Hening kembali terjadi semantara JJ makin berkeringat dingin bahkan tak lama kemudian Victor datang dari balik pintu karena datang terlambat.
"Maaf semuanya tadi aku—
"Aku mau cari minuman dulu." Dan akhirnya JJ pun berlalu dari ruangan tersebut dilihat Victor dengan ekor mataya.
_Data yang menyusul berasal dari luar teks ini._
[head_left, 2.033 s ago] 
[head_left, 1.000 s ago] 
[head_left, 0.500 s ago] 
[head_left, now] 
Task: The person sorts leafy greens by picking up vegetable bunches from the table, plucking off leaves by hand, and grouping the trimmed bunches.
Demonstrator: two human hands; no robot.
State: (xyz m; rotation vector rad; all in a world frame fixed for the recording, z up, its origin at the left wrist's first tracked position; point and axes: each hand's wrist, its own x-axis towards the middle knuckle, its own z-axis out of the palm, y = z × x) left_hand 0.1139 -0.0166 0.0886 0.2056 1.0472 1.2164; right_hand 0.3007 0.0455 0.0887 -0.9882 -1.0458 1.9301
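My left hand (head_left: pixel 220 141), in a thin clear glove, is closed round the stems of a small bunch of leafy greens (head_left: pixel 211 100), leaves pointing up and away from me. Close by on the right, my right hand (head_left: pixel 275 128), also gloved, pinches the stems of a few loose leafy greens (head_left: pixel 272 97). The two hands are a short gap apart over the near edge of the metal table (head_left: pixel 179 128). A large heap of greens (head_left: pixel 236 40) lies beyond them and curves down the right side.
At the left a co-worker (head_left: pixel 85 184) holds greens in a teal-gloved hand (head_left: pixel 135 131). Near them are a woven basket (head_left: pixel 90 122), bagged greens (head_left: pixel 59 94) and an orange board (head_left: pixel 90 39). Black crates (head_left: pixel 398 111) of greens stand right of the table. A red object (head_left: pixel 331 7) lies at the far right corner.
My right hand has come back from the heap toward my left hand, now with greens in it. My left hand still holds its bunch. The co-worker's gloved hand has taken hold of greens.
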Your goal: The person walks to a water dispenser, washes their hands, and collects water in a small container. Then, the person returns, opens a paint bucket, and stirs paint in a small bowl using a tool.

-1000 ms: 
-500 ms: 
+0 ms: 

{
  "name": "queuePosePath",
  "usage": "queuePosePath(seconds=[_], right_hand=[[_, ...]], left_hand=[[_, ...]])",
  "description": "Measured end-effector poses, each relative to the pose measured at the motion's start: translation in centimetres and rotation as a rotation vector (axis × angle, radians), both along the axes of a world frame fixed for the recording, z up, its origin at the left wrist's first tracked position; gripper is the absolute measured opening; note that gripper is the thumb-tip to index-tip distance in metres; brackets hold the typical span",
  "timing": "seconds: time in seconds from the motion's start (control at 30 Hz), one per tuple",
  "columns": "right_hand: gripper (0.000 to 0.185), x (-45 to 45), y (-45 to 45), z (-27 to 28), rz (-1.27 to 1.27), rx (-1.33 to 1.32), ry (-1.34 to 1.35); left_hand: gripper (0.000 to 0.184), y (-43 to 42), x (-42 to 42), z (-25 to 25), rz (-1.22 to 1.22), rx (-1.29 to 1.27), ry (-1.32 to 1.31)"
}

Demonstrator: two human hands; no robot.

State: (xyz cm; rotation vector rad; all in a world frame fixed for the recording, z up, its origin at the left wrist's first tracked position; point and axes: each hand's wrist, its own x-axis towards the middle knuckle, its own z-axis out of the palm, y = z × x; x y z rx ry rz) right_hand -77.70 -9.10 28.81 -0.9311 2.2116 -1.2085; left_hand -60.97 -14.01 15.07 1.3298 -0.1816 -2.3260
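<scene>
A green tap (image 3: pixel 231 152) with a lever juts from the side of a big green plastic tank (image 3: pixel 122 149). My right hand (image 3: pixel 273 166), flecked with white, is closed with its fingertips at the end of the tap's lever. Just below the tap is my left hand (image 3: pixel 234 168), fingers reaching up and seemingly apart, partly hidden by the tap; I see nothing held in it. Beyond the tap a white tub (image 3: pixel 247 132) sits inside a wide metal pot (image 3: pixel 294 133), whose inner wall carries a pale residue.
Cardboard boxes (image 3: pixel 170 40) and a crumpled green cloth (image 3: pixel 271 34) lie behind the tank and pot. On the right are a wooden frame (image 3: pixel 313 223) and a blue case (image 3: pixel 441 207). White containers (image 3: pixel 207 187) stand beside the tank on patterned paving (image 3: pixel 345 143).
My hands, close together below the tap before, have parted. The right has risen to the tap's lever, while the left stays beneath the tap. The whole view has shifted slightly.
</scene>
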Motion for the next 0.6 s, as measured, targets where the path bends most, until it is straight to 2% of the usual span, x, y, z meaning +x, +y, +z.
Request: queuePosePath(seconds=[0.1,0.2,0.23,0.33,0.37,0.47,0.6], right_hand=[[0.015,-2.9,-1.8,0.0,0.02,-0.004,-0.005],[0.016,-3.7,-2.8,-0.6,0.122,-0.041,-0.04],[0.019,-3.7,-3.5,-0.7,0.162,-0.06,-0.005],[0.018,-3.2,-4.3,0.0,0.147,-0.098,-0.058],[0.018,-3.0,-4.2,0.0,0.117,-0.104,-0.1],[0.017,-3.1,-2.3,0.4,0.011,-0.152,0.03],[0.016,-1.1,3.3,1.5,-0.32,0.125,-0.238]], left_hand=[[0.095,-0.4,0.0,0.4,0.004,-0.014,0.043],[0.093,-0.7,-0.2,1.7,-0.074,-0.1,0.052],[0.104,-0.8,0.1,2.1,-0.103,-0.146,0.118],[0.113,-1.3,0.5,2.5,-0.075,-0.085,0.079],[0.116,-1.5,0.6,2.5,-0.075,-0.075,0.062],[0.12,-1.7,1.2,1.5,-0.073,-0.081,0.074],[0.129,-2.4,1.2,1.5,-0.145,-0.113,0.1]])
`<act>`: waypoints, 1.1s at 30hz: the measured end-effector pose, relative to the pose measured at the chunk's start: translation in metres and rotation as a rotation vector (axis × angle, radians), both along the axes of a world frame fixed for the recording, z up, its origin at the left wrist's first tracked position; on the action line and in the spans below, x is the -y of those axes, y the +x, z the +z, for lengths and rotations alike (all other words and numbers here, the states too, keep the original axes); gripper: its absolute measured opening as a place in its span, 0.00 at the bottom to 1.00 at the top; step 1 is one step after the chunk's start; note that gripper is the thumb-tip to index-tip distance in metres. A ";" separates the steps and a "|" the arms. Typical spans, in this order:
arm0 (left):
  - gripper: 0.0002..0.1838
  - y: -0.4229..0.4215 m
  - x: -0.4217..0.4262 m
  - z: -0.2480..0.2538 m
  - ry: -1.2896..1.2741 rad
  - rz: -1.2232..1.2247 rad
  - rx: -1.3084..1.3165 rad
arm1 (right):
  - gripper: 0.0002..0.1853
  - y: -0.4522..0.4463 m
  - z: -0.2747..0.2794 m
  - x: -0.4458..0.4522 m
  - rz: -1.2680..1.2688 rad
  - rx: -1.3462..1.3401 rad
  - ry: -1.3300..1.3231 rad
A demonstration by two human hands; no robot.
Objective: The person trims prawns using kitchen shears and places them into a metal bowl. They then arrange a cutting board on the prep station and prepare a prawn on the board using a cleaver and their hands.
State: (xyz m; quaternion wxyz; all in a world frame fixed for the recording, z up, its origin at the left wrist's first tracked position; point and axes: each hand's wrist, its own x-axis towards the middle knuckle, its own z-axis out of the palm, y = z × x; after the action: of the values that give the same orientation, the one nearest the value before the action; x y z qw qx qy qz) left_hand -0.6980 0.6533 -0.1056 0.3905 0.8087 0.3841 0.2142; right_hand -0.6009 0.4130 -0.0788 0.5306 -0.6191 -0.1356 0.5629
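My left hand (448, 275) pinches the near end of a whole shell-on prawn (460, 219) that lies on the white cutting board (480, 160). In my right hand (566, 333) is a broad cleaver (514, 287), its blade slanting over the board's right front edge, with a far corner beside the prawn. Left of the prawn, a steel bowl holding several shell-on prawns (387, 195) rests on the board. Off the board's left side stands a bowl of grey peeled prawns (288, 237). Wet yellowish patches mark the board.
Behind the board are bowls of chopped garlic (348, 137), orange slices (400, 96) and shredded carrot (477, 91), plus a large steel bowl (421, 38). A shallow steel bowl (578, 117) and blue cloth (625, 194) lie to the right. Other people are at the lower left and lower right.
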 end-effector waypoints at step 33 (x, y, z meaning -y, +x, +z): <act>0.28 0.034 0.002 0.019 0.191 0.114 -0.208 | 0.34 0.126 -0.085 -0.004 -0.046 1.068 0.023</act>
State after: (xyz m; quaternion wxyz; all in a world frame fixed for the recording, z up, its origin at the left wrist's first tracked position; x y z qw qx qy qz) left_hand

Ia tidak melanjutkan kata-katanya karena sibuk melihat tingkah-laku JJ yang sedikit aneh.
Slam.
JJ terdiam cukup lama di dekat pintu ruangan Mila.
Crash.
Bahkan JJ terdiam cukup lama di depan mesin penjual otomatis. JJ mulai mendudukan dirinya bahkan ia mulai membuka isi folder handphonenya dimana sebuah video dengan durasi hampir tiga puluh lima menit berada disana. Bahkan gambar pertama di video itu adalah gambar seorang pemuda cantik yang tengah menangis dengan tubuh telanjang dan kedua tangan yang ditahan oleh salah satu temannya.
Klik.
Video diputar.
JJ membuat sebuah catatan kriminal.
Tidak! Bukan dia! Tapi mereka! Tapi JJ tidak merasa ini semua adalah salahnya. Pemuda itu sendiri yang menggoda mereka hari minggu lalu sampai akhirnya JJ dan semua teman-temannya tergoda dan berniat menyusun rencana untuk menangkap pemuda tersebut.
Ya. Mereka mendapatkannya tentunya dengan bantuan Sala yang pura-pura terkilir dan akhirnya ditolong pemuda tersebut sampai ke sebuah bangunan kosong. Dan kejadian selanjutnya, mereka— memperkosa si pemuda tersebut.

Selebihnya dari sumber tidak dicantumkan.